9,000 teams registered for the shot at $50,000, but it took one three-man team just 33 days to solve DARPA's Shredder Challenge, a contest to read destroyed documents. San Francisco-based "All Your Shreds Are Belong to U.S." took the prize two days before the close of the competition, exhibiting the ability to blend computer vision algorithms and human know-how to reconstruct five different documents that had been run through a paper shredder and converted to more than 10,000 total pieces of paper.
The Shredder Challenge was announced in late October, seeking teams with the technical expertise to reconstruct destroyed documents and extract information from them quickly. To prove they could do this effectively, teams not only had to reconstruct the five documents, but also to solve puzzles embedded in them. And they had just more than a month to do so.
The winning team--consisting of a mobile phone software developer, the creator of the smartphone translation tool Word Lens, and a satellite software expert from Lockheed Martin--completed the puzzles officially on Friday. While we don't get to know the specifics on how they did so, we're told their winning algorithm used computer vision to define things like the shapes of rips and marks on each piece of paper to help match it to others in the pile. And we know there was some degree of human interaction involved, though to what degree is unclear.
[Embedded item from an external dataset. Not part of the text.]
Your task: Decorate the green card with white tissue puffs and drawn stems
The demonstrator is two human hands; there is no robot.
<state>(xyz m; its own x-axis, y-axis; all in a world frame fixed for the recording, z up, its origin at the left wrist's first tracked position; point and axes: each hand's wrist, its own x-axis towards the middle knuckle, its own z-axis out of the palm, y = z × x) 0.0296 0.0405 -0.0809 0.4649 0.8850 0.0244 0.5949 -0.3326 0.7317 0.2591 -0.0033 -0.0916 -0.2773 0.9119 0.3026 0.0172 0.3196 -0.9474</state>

What is clear is that shredding documents isn't as safe a method of destroying sensitive info as it once was.
DARPA's wants to give warfighters and intelligence operators the ability to quickly extract valuable information from documents recovered or confiscated in war zones and elsewhere, as well as to probe America's document destruction protocols for weaknesses. Just 600 man-hours and $50,000 later, the agency is well on its way.